When they emerged, Mr. Martinez said that the plan "has great potential."
"It's a wonderful faith-based organization, a very motivated group that's interested in doing more, including using some of their own capital," he said.
A mortgage on the property, called the Upland Apartments, is held by HUD and is in default.
So far the city has declined opportunities to take over the property, but HUD is required to work with the city and get its approval for any redevelopment plan.
Built about 30 years ago to house several thousand residents, many units are boarded shut. Only about 400 people still live there, and they are gradually being moved to other subsidized housing, Mr. Ehrlich said.
The church is seeking several million dollars to help purchase the property, which is wedged between blocks of sparsely occupied, worn row houses along a once-prosperous stretch of Edmonson Avenue and a lovely enclave of single family homes at the city's western edge.
In its place, the church wants to build and sell owner-occupied apartments, town houses and single family homes.
Mr. Fulton said presentations on the plan were "outstanding," as was the reception from Mr. Martinez.

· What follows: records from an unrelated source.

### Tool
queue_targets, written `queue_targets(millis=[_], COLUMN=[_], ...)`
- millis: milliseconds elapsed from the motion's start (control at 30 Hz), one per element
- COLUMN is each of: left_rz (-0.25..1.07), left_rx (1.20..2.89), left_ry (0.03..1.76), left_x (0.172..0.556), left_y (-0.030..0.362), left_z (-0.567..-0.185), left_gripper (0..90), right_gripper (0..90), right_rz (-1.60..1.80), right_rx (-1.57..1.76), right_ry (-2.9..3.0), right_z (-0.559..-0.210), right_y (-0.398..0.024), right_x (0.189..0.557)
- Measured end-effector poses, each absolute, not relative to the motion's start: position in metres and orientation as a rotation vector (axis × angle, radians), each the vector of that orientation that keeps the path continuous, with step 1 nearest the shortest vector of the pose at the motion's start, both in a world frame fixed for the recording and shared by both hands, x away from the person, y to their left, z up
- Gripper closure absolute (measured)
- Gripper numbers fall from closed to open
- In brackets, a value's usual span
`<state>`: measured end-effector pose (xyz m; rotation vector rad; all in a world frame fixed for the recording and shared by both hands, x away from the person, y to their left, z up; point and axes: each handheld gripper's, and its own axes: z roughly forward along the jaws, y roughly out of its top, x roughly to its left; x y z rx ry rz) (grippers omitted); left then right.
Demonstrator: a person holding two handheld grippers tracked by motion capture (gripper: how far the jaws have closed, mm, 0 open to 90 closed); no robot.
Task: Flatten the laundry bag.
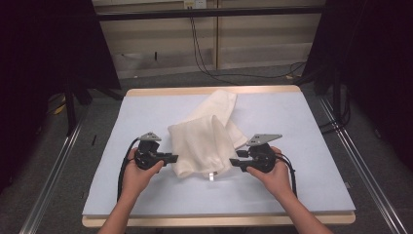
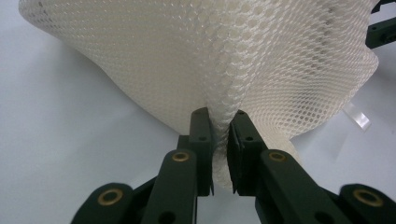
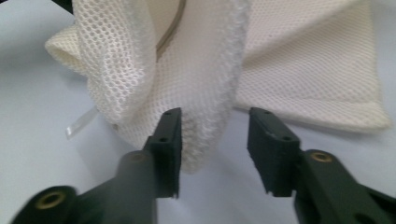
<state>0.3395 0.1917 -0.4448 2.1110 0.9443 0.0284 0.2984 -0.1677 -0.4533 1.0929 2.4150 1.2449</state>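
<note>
The left gripper [image 2: 220, 128] has its fingers clamped on a seam of the white mesh bag [image 2: 224, 60], near the surface's [image 1: 311, 126] front edge. The right gripper's [image 3: 215, 135] fingers stand apart, with the bag's edge between them, against one finger only.

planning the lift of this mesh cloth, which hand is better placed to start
Left. The left gripper has its jaws clamped on the mesh cloth; the right gripper stands open around an edge.
</note>
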Motion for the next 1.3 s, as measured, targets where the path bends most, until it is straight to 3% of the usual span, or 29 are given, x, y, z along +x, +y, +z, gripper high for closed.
queue_targets(millis=[133, 233, 567, 733, 767, 833, 1133, 1200, 1300], left_rz=[0.027, 0.030, 0.166, 0.177, 0.184, 0.191, 0.197, 0.199, 0.198], left_rx=[2.114, 2.108, 1.993, 2.027, 2.049, 2.080, 2.120, 2.117, 2.104], left_ry=[0.948, 0.959, 0.893, 0.849, 0.846, 0.843, 0.863, 0.877, 0.948], left_x=[0.339, 0.338, 0.342, 0.346, 0.346, 0.346, 0.349, 0.350, 0.351], left_y=[0.194, 0.198, 0.205, 0.198, 0.196, 0.193, 0.188, 0.189, 0.202], left_z=[-0.446, -0.446, -0.422, -0.422, -0.424, -0.427, -0.435, -0.435, -0.438], left_gripper=[81.2, 77.7, 17.1, 10.8, 11.3, 21.3, 85.2, 89.1, 90.0], right_gripper=[79.8, 82.2, 83.2, 82.9, 82.9, 83.0, 79.3, 75.1, 59.6], right_rz=[1.252, 1.291, 1.315, 1.327, 1.333, 1.341, 1.355, 1.368, 1.357], right_rx=[1.071, 1.058, 0.978, 0.954, 0.957, 0.950, 0.951, 0.954, 0.977], right_ry=[2.416, 2.395, 2.414, 2.423, 2.424, 2.430, 2.436, 2.426, 2.402], right_z=[-0.450, -0.445, -0.438, -0.440, -0.441, -0.441, -0.442, -0.442, -0.442], right_y=[-0.158, -0.154, -0.136, -0.129, -0.129, -0.127, -0.125, -0.126, -0.129], right_x=[0.300, 0.303, 0.305, 0.307, 0.308, 0.308, 0.308, 0.308, 0.307])
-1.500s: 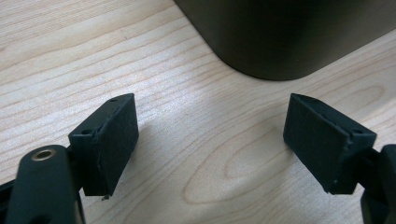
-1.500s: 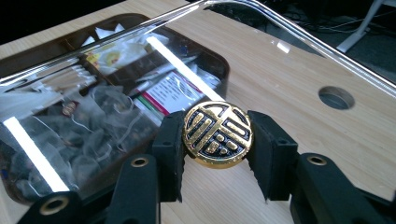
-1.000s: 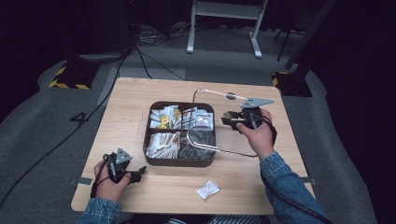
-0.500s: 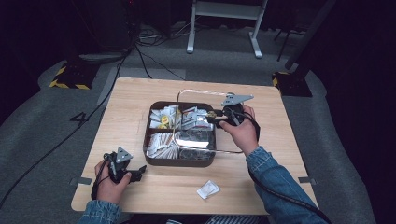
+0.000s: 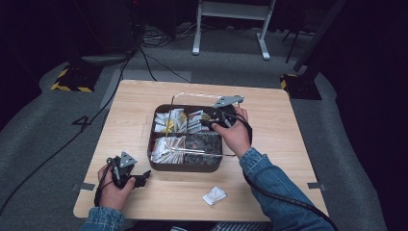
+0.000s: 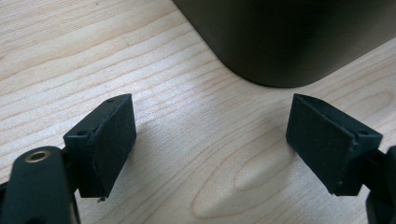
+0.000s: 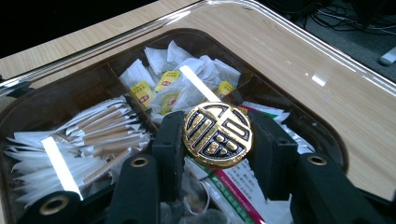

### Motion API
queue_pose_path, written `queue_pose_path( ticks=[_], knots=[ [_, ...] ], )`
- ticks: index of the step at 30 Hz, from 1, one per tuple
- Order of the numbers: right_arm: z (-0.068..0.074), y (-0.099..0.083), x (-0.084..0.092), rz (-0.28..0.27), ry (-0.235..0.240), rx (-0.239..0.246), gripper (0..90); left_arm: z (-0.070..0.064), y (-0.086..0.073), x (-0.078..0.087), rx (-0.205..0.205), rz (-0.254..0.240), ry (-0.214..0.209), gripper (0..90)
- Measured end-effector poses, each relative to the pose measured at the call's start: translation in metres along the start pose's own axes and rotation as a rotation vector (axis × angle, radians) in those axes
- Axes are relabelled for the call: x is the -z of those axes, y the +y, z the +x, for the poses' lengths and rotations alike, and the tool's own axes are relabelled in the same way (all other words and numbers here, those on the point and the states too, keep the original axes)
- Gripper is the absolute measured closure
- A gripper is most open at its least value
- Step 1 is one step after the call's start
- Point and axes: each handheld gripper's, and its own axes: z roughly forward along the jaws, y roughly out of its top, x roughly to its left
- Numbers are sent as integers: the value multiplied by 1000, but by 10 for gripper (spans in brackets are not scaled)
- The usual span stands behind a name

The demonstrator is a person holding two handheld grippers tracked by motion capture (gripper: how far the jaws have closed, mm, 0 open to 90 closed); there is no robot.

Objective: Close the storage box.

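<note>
Where high view blurs | right gripper [image 7: 217,140] clamps gold knob [image 7: 217,134]

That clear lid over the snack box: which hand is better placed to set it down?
The right. Its gripper already clamps the lid's gold knob above the box. The left gripper rests open on the table, beside the box.

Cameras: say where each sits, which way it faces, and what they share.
High view: above the table, looking forward and down; both forearms and hands enter from below.
Left claw view: on the left claw, facing bare wood and the box corner; open jaws.
Right claw view: on the right claw, over the box; jaws clamp the lid knob.
Shared: the box.
</note>
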Motion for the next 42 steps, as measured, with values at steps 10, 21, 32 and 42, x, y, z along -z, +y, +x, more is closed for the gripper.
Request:
queue_pose_path(
  ticks=[10,21,32,42],
  knots=[
    [12,2,-23,7,2,4,587,1,1,-1,-1,3,-1,159],
    [31,-2,-45,26,5,7,587,0,1,-1,3,2,1,159],
    [42,-8,-59,43,-5,5,586,0,1,-1,2,2,2,159],
    [45,-9,-64,45,11,22,586,0,1,-1,3,2,2,159]
  ],
)
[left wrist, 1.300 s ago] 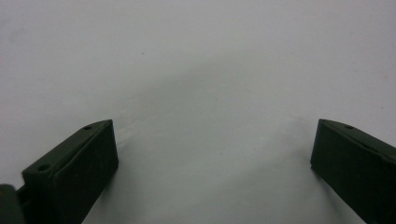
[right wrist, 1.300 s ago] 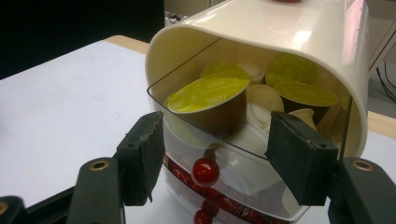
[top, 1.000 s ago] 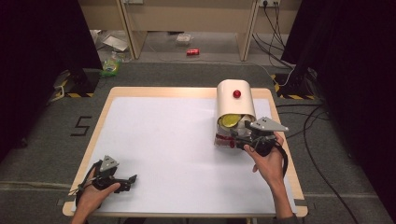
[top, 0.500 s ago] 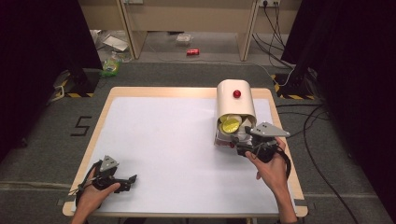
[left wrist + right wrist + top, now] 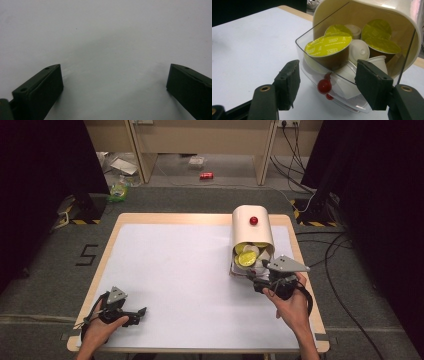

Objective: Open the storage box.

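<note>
- Left gripper (image 5: 141,311) low at the table's near left corner, held in a hand (image 5: 97,330), lying close over the white tabletop (image 5: 175,270) — jaws wide apart in its own view, bare white surface between them, gripping nothing.
- Well apart from the capsule bin, across most of the table.
- Farther right, near the right edge: cream bin (image 5: 252,232) with a rounded hood and a red knob (image 5: 254,220) on top, open end toward the near side.
- Inside and spilling toward the front: capsules, some with yellow-green foil lids (image 5: 329,45), some white (image 5: 359,51), piled against a clear flap (image 5: 317,67) tipped open at the front.
- Small red knob (image 5: 324,86) on that flap, low at its middle.
- Right gripper (image 5: 328,87) just in front of the bin's mouth, held in the right hand (image 5: 290,305) — jaws partly open, one on each side of the flap's knob, neither pad seen pressing on it.
- Flap and knob between the jaws, not clamped so far as visible.
</note>
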A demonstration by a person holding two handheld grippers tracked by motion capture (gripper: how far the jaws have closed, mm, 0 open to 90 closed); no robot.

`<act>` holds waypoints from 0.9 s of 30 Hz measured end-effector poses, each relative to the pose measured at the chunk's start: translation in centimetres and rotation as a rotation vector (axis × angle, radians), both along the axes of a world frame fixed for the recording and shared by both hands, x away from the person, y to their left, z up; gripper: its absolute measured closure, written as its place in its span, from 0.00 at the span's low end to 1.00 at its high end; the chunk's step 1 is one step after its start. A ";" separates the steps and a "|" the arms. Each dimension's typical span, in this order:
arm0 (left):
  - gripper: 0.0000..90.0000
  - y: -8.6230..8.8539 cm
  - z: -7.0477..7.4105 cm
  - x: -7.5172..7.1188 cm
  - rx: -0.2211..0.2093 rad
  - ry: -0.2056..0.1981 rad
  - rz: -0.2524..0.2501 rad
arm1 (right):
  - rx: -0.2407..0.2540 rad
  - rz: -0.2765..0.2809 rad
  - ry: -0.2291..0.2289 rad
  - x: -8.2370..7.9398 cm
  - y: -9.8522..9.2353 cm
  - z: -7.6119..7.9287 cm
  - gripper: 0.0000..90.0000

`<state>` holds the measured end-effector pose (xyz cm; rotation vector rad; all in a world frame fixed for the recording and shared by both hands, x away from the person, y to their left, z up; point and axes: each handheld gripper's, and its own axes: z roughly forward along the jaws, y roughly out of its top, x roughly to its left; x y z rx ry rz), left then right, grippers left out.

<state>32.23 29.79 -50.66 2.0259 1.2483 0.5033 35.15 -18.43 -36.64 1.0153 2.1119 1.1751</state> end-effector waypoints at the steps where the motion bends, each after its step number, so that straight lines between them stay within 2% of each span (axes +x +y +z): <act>1: 0.00 0.0 0.0 0.0 0.000 0.000 0.000 | -0.001 0.002 0.002 -0.1 0.0 0.0 0.41; 23: 0.00 0.0 0.0 0.0 0.000 0.000 0.000 | -0.001 0.019 0.014 -2.2 -0.2 -0.3 0.41; 27: 0.00 0.0 0.0 0.0 0.001 -0.001 0.001 | 0.005 0.015 0.016 -2.9 -0.2 -0.6 0.42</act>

"It shows me if you give Bobby [Ehrlich] a task, he's going to take care of it," Mr. Fulton said.
He said it is time for candidates to show how they are going to help turn around Baltimore's "steady decline." "If there's some question regarding [Mr. Ehrlichs] commitment to Baltimore, this certainly demonstrates he's a willing and able partner," Mr. Fulton said.

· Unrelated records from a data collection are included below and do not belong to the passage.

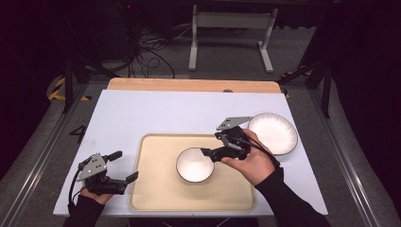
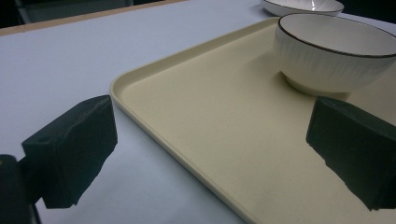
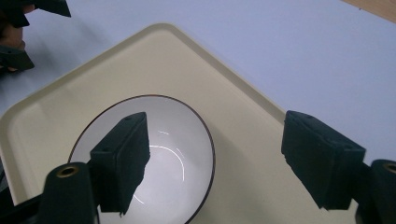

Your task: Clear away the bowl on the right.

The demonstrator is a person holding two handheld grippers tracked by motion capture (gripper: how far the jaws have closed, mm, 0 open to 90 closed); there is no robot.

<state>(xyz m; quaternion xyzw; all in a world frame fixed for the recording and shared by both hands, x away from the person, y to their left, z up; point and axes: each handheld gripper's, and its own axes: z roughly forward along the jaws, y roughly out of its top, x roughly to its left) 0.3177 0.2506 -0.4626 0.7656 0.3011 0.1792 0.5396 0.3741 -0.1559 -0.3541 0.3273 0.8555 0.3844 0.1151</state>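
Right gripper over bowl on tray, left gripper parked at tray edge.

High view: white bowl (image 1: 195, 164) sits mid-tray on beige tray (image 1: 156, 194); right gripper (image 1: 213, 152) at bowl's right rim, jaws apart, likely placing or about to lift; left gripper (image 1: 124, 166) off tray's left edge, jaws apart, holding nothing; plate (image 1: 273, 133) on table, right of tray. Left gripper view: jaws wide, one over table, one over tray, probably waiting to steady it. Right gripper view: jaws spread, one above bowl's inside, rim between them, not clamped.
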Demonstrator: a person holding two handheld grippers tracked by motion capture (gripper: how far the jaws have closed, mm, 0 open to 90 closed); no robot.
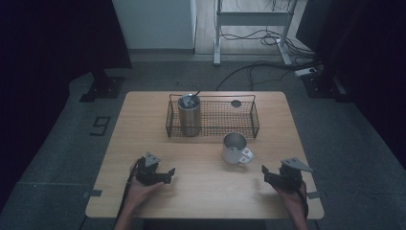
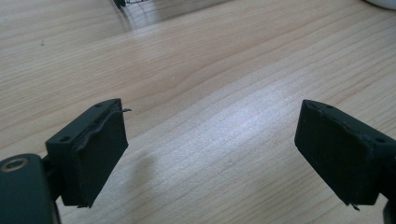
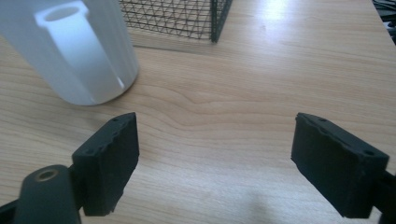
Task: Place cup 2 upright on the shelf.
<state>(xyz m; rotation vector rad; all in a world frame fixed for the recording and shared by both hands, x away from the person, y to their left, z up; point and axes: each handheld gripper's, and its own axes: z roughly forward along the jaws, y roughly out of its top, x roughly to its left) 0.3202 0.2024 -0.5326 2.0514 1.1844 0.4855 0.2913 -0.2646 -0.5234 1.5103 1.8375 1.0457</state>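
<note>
Both claws sit low near the front edge of the wooden table (image 1: 143, 120), and the left gripper (image 1: 165, 175) and right gripper (image 1: 268, 176) each have their 2 jaws spread wide with just bare wood between them, so nothing grabbed. The white mug (image 1: 235, 148) stands upright between them but nearer the right one, just in front of the wire basket (image 1: 215, 120). A steel tumbler (image 1: 189, 115) stands in the basket's left end.

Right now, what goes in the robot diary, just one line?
left gripper: open, empty, low over table | right gripper: open, empty, near mug | mug: upright, before basket | tumbler: in basket, left end
</note>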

New Psalmist's 7,000 members drive through the crumbling apartments and past drug dealers to worship at the enormous domed sanctuary or drop off their children at the adjoining Christian school.
President Clinton cruised the same streets when he came there in the fall of 1998 for a get-out-the-vote rally with Gov. Parris N. Glendening and Lt. Gov. Kathleen Kennedy Townsend, the front-runner for the Democratic nomination to succeed Mr. Glendening.

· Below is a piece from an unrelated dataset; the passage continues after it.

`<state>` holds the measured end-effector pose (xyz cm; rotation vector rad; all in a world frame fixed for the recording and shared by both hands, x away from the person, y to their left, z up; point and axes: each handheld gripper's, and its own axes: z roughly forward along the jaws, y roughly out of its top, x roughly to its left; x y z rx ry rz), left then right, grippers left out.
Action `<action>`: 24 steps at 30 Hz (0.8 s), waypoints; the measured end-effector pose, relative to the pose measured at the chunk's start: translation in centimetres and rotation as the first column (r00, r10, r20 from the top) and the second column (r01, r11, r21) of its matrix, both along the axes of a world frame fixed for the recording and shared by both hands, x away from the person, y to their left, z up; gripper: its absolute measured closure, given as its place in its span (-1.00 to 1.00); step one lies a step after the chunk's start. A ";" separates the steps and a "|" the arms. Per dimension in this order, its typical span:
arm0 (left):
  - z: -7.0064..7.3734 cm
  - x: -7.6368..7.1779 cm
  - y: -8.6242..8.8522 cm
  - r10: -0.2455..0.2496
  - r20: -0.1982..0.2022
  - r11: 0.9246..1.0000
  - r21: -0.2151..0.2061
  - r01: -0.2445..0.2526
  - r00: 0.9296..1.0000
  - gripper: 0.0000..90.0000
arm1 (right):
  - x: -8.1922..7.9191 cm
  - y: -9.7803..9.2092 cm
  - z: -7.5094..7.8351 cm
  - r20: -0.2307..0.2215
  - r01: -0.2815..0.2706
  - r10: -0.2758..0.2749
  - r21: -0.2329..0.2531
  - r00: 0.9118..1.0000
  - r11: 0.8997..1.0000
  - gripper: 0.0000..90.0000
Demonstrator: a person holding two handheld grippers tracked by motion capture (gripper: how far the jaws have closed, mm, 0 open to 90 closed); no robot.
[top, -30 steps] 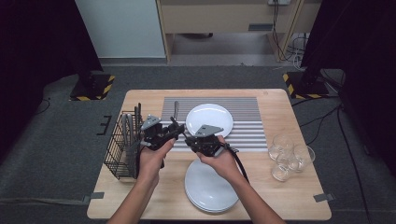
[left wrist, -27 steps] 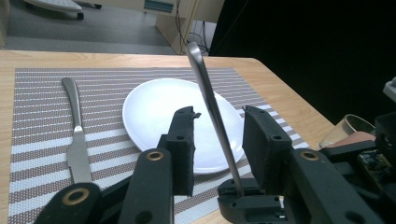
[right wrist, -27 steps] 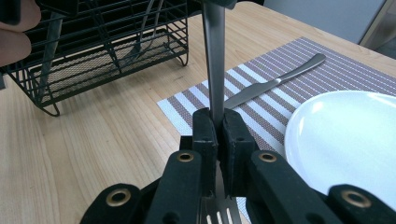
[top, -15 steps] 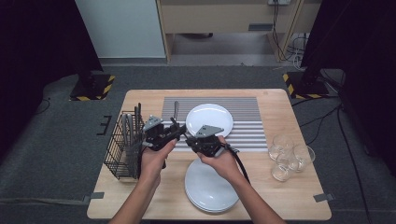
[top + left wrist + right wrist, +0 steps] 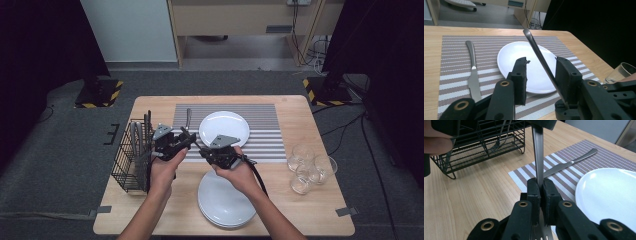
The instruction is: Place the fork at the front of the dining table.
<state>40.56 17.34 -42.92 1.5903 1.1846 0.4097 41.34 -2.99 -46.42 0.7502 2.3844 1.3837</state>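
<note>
Now: the handover is at its midpoint, and I have both tongs on one fork.
Right tongs: pressed together on the fork's neck, tines below my jaws, handle pointing up.
Left tongs: spread, with the handle slanting through the gap nearer one jaw; I cannot tell whether it touches it.
Where the fork is: in the air over the left part of the striped mat, near the white plate and well above the bench.
Change: from above, hardly anything has moved in the last second; both tongs sit in the same spot.
Meaning: I judge the weight is now on my right side, so the left can back away.
Nearby: the knife lies left of the plate, and the wire basket holds more cutlery.
Next: probably lay the fork on the mat by the plate.
</note>
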 end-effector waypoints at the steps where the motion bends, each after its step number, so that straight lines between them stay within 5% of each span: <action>1: 0.0 0.0 0.0 0.000 0.002 1.000 0.006 0.000 1.000 0.38 | 0.0 0.0 0.0 0.000 0.001 -0.001 0.000 1.000 1.000 0.91; 24: -0.4 0.0 0.1 0.003 -0.008 1.000 0.010 -0.003 1.000 0.36 | 0.0 -0.2 0.0 -0.012 0.000 0.000 0.001 1.000 1.000 0.91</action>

Baltimore Mayor Martin O'Malley, a Democrat, has complained that neither the state nor federal government has done enough to help Baltimore. Mr. O'Malley is considering challenging Mrs. Townsend in the primary.
Mr. Fulton said he hopes Mr. O'Malley will judge the proposal on its merits.
"We have a Republican and Democratic congressmen here who may not have always agreed with one another but agree that this is something that needs to be done," Mr. Fulton said.
Meanwhile, Americans United for Separation of Church and State said they would be watching to ensure the church doesn't cross the line into political activities, which could jeopardize its tax exemptions.
The group filed a complaint with the Internal Revenue Service, asking for an investigation after Mr. Clinton's visit.
"Clearly there are lines that can't be crossed. This isn't even close," Mr. Ehrlich said.
Asked if Mr. Bush might visit the church, Mr. Ehrlich replied, "Wouldn't that be wonderful."